## Raw data
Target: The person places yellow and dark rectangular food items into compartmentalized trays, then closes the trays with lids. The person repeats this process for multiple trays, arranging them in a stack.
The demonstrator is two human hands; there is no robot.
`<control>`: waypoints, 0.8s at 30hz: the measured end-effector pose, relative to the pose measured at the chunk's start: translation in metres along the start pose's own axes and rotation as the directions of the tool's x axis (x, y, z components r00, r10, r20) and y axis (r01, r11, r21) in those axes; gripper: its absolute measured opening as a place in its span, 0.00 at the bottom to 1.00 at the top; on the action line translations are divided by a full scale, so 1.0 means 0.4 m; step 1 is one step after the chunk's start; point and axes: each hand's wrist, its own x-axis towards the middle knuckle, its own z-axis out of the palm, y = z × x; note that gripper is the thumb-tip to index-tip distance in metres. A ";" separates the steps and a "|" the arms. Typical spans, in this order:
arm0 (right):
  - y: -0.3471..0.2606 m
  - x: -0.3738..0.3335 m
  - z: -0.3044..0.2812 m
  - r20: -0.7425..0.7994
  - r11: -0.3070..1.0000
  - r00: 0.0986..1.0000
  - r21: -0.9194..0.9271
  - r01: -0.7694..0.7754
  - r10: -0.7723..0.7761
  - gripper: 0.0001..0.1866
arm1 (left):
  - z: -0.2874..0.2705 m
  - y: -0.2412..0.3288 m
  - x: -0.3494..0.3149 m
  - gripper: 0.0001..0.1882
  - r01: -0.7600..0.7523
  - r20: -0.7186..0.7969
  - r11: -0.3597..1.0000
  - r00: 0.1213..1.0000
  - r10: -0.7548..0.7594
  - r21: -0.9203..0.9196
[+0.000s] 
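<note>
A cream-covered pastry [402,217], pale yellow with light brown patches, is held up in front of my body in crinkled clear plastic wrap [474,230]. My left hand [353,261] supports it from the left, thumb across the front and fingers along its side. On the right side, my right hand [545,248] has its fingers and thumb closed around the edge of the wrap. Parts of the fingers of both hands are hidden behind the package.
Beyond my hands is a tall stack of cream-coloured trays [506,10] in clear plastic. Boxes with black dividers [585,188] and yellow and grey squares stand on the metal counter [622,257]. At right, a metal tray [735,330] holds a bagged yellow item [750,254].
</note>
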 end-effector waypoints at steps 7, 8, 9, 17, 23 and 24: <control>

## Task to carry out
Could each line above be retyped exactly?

## Completed exercise
Target: The person places yellow and dark rectangular food items into compartmentalized trays, then closes the trays with lids. The person repeats this process for multiple trays, arranging them in a stack.
The demonstrator is two human hands; there is no robot.
`<control>`: waypoints, 0.8s at 30hz: the measured end-effector pose, relative to the pose measured at the chunk's start: translation in metres along the start pose's own axes and rotation as the directions of the tool's x axis (x, y, z components r00, r10, r20) and y axis (r01, r11, r21) in those axes; gripper: its absolute measured opening as a place in its span, 0.00 at the bottom to 1.00 at the top; on the action line translations are divided by a full scale, so 1.0 means 0.4 m; step 1 is one step after the chunk's start; point and axes: each hand's wrist, its own x-axis towards the middle knuckle, its own z-axis out of the palm, y = z × x; note that gripper is the thumb-tip to index-tip distance in metres. A ";" separates the steps and a "|" the arms. Typical spans, in this order:
arm0 (right):
  - y: -0.3471..0.2606 m
  - x: -0.3738..0.3335 m
  - z: -0.3044..0.2812 m
  - r20: -0.7425..0.7994
  - r11: -0.3070..1.0000
  - r00: 0.0986..1.0000
  - r21: -0.9194..0.9271
  - r01: -0.7694..0.7754
  - r10: -0.7723..0.7761
  - gripper: 0.0001..0.1866
arm1 (left):
  - z: -0.2874..0.2705 m
  - y: -0.2412..0.3288 m
  - x: -0.3494..0.3149 m
  - gripper: 0.0001..0.1882
  - r01: -0.7600..0.7523
  - r20: -0.7186..0.7969
  - r11: -0.3597..1.0000
  - r00: 0.1213..1.0000
  - r10: -0.7548..0.7594
  - r21: -0.9203..0.9196
[+0.000s] 
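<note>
A cream-covered pastry [402,217], pale yellow with light brown patches, is held up in front of my body in crinkled clear plastic wrap [474,230]. My left hand [353,261] supports it from the left, thumb across the front and fingers along its side. On the right side, my right hand [545,248] has its fingers and thumb closed around the edge of the wrap. Parts of the fingers of both hands are hidden behind the package.
Beyond my hands is a tall stack of cream-coloured trays [506,10] in clear plastic. Boxes with black dividers [585,188] and yellow and grey squares stand on the metal counter [622,257]. At right, a metal tray [735,330] holds a bagged yellow item [750,254].
</note>
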 end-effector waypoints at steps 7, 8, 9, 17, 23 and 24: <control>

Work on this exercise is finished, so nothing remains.